§ **The task**: What lines of the data hold the string "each"? Copy them all.

§ **The data**:
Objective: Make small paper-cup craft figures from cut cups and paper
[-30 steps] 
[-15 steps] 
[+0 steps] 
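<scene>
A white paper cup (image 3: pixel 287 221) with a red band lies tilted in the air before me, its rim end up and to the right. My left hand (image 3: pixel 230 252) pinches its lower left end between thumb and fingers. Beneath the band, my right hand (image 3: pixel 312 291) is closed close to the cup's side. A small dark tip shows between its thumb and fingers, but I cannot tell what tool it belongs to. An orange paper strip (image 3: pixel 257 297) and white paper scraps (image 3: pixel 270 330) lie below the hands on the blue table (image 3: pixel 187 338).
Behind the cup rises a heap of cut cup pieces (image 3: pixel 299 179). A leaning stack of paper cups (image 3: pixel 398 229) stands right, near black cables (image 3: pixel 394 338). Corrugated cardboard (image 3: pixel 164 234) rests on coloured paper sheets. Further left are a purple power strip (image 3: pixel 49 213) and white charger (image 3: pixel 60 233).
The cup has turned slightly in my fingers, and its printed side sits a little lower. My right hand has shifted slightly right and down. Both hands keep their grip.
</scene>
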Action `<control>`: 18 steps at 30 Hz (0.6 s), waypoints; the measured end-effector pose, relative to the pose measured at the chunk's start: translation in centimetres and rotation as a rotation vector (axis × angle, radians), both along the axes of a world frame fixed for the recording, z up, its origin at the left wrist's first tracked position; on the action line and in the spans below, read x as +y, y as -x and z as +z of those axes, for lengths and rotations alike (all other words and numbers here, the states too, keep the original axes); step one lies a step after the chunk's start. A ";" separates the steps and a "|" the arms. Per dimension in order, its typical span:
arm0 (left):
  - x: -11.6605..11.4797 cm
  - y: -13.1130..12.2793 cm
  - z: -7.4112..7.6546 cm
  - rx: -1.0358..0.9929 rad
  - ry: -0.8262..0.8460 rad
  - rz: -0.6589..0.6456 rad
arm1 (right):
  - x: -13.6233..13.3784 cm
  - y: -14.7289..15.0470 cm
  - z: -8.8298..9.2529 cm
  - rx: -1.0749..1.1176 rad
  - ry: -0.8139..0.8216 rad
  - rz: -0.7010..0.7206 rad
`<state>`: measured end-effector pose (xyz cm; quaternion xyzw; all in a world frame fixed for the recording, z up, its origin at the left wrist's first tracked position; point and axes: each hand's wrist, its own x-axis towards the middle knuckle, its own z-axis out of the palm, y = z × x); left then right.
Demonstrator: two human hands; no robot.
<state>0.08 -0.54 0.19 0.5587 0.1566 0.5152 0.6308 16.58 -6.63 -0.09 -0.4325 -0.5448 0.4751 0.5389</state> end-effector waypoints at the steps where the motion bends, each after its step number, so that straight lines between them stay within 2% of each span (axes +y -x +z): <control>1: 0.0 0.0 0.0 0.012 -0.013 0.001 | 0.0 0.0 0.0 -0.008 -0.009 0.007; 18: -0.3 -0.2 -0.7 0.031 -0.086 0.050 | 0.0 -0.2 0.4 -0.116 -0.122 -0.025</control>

§ **Finished task**:
`<state>`: measured end-effector pose (xyz cm; quaternion xyzw; all in a world frame fixed for the recording, z up, its origin at the left wrist's first tracked position; point and axes: each hand's wrist, its own x-axis towards the middle knuckle, its own z-axis out of the palm, y = z × x); left then right.
<state>0.08 -0.54 0.19 0.5587 0.1566 0.5152 0.6308 16.58 -6.63 -0.09 -0.4325 -0.5448 0.4751 0.5389</state> end-effector waypoints at the steps where the motion bends, each after its step number, so that straight lines between them stay within 2% of each span (axes +y -x +z): <control>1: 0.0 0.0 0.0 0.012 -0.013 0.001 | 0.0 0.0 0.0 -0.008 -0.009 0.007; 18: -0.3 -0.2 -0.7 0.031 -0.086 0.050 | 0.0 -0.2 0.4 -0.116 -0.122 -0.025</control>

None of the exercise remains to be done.